The one place that I had minor clearance problems and had to measure carefully was with the emergency brake handle that is a tad too close to the heater's left side. If I'm not careful it might catch a finger. The alternative was to crowd the driver's legs a bit too much. There's still plenty of room on both sides for passenger and driver where I've sited the heater.
I've seen one or two of these "Hadees" heaters in a TC and a Y, but mine is the only one with the original label identifying the manufacturer/brand. The fan motor appears to be a fairly substantial unit and is mounted in rubber bushings -- really quiet and vibration free. I rewired the connecting wire and replaced the brushes, but didn't have to touch the armature windings, etc. Pretty good volume for an early heater.
The second photo is of the right hand side of the engine bay showing the return plumbing from the firewall, across the top of the head next to the rocker cover to a 90 degree angle downwards into the 1" rubber "down pipe" -- look for the bleeder valve at the 90 degree corner. I was looking for a T with bleeder, which is what I had seen in a Hal Kramer's TD (won "Best in the World" at a GOF a few years back -- but I won't mention that new fangled model T in the TABC list ! HA!). However the local Home Depot store had bleeders for a corner and it's quite unobtrusive. This photo was taken before I had painted the copper piping black to match the rubber pipe,but I think it shows up better here for the construction details. You can also see that I've opted for the original blue/gray block color for early TC's, as well as the firewall color that is a light green-gray. That's another bit of the research and fun that I had with this part of the restoration (--came from John Twist's shop that was restoring a TC with original paint on the engine and scuttle -- they sent me a paint sample mixed from their computer match of some less aged paint under some accessories).

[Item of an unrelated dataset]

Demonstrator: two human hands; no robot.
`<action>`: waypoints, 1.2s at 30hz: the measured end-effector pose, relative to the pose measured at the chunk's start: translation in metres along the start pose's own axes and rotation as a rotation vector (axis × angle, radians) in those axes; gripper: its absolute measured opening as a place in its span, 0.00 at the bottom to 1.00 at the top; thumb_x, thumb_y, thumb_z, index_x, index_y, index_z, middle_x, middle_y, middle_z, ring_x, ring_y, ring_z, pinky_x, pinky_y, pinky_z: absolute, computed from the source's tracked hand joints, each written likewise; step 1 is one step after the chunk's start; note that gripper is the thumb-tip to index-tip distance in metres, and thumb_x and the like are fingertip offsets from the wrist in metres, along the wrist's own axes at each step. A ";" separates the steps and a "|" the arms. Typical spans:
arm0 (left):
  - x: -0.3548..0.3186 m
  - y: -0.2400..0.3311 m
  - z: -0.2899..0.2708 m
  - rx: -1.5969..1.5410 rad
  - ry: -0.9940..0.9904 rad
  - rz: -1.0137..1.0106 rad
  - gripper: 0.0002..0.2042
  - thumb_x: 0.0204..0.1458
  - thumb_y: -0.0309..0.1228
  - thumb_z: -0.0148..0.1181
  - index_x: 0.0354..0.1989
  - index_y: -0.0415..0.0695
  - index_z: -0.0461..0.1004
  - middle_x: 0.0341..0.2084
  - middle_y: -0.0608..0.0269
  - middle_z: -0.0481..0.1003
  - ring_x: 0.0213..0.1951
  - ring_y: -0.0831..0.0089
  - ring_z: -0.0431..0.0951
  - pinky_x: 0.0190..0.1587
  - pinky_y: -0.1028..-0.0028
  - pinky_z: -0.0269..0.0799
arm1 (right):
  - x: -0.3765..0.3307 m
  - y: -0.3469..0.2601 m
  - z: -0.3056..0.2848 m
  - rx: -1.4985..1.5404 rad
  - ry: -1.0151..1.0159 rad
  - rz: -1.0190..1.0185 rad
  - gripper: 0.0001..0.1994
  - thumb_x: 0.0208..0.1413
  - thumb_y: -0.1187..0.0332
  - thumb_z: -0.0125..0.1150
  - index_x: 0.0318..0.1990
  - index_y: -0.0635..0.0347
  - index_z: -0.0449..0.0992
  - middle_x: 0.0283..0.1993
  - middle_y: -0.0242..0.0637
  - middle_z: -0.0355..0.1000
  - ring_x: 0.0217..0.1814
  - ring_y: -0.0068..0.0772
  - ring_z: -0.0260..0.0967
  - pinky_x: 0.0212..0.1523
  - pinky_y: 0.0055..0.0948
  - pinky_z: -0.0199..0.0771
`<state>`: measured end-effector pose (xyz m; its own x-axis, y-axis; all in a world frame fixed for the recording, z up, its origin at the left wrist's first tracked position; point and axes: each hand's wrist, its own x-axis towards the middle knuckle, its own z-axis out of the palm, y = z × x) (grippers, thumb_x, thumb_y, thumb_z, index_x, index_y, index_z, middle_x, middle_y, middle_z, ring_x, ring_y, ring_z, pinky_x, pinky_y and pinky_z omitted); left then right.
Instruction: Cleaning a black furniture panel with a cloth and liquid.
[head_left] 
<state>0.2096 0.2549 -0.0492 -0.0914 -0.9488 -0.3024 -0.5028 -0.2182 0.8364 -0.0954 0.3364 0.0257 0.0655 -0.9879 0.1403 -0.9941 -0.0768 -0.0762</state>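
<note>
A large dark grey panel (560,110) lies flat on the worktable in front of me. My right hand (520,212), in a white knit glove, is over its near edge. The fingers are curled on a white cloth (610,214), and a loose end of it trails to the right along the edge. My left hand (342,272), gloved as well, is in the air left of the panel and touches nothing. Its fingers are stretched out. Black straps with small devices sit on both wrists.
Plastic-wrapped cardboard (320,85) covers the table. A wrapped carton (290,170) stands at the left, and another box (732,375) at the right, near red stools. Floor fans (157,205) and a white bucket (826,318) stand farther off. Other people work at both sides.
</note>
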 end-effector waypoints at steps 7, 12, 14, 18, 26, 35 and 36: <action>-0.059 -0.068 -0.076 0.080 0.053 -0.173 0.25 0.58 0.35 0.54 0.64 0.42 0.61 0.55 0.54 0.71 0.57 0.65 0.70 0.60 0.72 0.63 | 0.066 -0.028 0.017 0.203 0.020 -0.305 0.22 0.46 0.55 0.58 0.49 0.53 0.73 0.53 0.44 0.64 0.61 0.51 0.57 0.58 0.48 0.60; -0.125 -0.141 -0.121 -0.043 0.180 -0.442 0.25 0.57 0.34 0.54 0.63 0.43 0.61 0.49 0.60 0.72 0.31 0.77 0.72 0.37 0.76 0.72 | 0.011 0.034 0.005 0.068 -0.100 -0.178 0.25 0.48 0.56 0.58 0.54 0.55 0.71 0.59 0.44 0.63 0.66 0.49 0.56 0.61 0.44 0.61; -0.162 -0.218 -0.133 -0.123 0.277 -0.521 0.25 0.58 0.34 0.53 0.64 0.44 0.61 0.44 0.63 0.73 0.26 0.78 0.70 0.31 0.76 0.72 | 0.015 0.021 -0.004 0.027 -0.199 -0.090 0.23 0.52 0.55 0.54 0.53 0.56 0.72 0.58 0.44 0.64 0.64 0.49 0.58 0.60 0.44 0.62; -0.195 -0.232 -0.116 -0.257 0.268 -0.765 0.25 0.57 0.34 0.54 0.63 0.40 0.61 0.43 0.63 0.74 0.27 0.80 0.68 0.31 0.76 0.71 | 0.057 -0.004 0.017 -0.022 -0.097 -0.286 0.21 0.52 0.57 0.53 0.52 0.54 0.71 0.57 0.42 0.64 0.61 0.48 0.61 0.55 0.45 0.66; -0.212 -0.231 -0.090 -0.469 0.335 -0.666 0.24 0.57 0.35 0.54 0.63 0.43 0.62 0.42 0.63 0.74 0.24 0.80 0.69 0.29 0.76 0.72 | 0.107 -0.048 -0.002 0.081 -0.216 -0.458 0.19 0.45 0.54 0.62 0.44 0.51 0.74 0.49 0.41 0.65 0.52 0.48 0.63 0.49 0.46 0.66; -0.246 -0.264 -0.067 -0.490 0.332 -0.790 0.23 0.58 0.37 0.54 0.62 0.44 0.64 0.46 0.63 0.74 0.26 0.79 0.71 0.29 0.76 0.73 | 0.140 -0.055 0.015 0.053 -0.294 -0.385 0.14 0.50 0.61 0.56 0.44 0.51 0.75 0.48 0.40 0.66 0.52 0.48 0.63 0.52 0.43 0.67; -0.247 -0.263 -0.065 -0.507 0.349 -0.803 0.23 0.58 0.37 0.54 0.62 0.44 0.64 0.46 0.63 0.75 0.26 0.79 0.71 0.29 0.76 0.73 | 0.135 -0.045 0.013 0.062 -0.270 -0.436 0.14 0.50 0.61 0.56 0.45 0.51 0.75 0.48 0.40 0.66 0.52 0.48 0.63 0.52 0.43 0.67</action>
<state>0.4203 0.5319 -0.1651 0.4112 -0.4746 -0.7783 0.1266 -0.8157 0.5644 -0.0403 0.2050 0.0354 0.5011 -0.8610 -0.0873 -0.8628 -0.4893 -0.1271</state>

I've got one more photo of the left side of the engine for the input side to the heater, but it's much less plumbing, with the takeoff from the back of the head into the scuttle -- about 6-8" of heater hose, connecting to the firewall and then into the hose and valve in the heater photo mentioned above. Also I can send one photo of the side view of TC3944 after returning home with restored front wings and much of the body filler removed from all of the wings, a job that I knew had to be done when I bought it in the early '90's. I had to find someone who could reshape the front fenders correctly. It helped that I had a TC friend with original fenders that I could borrow (his is in pieces for his 2nd restoration -- he previously had done it in '73 or so). That little horseshoe shaped piece of metal in the tip of the front fenders is nearly magic when it comes to holding the correct shape!
Enough rambling for now. If you want me to send the other 2 photos, assuming you've seen these first, let me know.